La proposition de loi du député socialiste Guillaume Garot dont l’objectif est de lutter contre les déserts médicaux, présentée ce 6 mai pour examen à l'Assemblée nationale, a provoqué de vives réactions parmi les médecins libéraux et les étudiants en médecine, entraînant une grève nationale le mardi 29 avril.

Par Marie Dolores Prost

Publié le 7 mai 2025

On ne peut bien soigner que lorsqu’on est bien dans sa tête, bien dans son travail.
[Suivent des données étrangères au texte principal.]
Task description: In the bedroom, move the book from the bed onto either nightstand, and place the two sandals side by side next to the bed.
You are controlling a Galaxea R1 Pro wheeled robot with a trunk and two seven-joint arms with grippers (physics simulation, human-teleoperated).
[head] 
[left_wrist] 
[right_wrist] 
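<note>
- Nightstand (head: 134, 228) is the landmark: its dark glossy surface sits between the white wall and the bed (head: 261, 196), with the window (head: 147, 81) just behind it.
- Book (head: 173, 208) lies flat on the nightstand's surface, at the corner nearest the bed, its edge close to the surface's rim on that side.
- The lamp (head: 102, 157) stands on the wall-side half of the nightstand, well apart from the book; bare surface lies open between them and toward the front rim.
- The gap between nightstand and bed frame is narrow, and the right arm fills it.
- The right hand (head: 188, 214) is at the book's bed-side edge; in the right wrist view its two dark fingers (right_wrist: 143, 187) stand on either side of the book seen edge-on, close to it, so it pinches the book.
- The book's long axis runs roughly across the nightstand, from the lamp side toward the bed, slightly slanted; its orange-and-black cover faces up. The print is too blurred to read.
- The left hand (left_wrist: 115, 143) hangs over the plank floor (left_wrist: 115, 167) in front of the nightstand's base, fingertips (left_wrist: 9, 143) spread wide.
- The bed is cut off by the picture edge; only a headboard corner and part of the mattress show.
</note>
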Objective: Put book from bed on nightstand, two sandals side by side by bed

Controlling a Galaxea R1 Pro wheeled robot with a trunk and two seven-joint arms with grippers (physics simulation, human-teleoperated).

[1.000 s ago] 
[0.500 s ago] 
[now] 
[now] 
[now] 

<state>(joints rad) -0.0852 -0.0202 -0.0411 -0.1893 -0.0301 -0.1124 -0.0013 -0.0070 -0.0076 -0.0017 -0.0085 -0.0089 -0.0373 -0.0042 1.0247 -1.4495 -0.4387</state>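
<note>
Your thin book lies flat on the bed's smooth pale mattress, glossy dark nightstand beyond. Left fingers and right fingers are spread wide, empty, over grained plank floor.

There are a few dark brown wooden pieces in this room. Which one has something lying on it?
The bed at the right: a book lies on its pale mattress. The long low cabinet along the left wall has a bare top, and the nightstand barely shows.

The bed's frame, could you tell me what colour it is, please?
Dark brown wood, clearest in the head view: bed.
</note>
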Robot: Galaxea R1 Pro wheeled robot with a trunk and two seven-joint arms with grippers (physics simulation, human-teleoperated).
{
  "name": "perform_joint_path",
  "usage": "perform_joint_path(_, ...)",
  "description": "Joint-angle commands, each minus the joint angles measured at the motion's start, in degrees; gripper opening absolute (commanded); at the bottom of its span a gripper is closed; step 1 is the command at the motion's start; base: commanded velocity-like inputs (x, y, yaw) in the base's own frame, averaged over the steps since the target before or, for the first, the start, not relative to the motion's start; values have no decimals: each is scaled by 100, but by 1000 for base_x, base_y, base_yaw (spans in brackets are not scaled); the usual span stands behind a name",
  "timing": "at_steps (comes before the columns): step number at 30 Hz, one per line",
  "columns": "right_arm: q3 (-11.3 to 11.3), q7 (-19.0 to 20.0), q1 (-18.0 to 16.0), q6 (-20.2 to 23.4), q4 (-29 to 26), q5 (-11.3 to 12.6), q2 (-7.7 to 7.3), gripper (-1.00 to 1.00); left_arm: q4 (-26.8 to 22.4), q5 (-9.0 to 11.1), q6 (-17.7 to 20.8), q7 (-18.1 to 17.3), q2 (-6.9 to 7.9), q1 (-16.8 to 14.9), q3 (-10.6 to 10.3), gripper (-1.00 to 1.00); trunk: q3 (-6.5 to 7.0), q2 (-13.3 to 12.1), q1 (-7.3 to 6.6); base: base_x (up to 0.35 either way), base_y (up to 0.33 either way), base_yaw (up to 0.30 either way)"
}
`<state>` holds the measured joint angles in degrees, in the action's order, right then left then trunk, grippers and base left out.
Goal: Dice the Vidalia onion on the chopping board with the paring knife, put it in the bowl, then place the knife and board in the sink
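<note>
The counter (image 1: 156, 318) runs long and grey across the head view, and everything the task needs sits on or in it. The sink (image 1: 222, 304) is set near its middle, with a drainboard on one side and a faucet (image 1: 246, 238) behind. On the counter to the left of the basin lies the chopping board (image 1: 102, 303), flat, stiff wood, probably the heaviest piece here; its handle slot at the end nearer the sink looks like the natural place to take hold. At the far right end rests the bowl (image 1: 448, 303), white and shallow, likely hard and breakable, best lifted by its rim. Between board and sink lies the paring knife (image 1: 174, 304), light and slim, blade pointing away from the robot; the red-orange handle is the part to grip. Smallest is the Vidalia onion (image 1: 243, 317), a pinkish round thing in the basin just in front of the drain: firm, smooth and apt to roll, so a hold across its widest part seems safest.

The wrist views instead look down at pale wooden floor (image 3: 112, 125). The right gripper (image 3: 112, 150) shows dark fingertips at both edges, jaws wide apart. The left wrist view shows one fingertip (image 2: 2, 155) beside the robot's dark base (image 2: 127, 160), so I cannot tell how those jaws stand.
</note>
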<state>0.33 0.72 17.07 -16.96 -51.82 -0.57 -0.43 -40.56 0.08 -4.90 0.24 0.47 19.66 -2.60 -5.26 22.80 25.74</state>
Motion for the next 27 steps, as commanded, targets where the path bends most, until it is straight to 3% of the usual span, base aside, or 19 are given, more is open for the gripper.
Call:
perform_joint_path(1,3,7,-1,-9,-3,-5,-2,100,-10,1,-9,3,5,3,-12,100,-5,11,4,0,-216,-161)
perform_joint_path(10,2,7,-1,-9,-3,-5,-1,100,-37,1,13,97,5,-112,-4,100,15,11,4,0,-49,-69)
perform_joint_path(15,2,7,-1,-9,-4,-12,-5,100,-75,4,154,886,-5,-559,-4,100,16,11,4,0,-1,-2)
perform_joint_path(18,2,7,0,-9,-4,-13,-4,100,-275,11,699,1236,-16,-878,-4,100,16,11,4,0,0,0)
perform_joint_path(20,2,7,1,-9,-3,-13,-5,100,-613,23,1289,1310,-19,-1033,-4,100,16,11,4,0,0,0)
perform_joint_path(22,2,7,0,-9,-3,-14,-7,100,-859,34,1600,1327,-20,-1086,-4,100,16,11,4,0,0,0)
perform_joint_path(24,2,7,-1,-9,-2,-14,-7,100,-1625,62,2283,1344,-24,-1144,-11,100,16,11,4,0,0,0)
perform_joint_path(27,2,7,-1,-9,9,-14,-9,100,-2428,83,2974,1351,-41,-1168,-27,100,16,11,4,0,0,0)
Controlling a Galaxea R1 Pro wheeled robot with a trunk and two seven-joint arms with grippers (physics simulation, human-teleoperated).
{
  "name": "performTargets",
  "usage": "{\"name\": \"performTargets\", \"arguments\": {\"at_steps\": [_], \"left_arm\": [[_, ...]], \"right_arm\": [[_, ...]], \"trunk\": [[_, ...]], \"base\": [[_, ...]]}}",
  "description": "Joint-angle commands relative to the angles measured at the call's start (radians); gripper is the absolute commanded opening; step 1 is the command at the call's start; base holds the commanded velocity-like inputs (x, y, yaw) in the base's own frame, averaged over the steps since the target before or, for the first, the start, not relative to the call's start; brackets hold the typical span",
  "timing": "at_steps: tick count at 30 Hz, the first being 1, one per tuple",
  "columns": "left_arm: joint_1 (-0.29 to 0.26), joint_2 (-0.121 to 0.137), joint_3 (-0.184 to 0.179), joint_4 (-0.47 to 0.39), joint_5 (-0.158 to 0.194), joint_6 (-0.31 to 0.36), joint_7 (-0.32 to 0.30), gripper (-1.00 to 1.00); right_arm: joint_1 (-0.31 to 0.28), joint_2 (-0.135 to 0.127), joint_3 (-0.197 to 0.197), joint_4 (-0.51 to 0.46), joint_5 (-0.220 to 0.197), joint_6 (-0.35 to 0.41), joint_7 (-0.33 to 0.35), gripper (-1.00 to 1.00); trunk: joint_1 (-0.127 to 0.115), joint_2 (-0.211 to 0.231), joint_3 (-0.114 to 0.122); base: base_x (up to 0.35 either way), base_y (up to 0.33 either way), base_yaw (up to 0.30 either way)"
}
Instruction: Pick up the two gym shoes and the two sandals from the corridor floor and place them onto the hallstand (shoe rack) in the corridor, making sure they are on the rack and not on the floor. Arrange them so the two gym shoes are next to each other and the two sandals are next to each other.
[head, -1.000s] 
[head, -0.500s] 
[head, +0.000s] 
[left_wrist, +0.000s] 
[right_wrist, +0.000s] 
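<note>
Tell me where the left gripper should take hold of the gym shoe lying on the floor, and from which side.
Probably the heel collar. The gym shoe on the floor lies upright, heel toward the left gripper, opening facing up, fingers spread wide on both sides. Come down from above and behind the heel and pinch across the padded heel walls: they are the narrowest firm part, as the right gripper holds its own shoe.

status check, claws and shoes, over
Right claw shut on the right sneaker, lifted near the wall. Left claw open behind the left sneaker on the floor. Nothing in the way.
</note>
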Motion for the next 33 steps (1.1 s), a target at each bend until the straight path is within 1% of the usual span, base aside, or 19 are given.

Les déserts médicaux sont avant tout des déserts, tout court ! L’administration ferme dans les zones sous-dotées des bureaux de poste, des écoles, des maternités, y supprime des lignes de train, mais obligerait les médecins libéraux à aller s’y installer ? Impose-t-on à des chefs d’entreprise de s’implanter à leurs frais dans les zones dont même l’État a renoncé ? Cette proposition de loi et ses amendements (suppression de la liberté d’installation, du secteur 2, limitation de la durée des remplacements, obligation de gardes indépendamment du mode d’exercice, etc.) ne sont qu’un calcul politique populiste, de quelques élus qui s’acharnent à monter la population contre ceux qui assurent tant bien que mal l’activité d’un système de soins ébranlé par 40 ans de politiques hasardeuses, court-termistes et sur-administrées.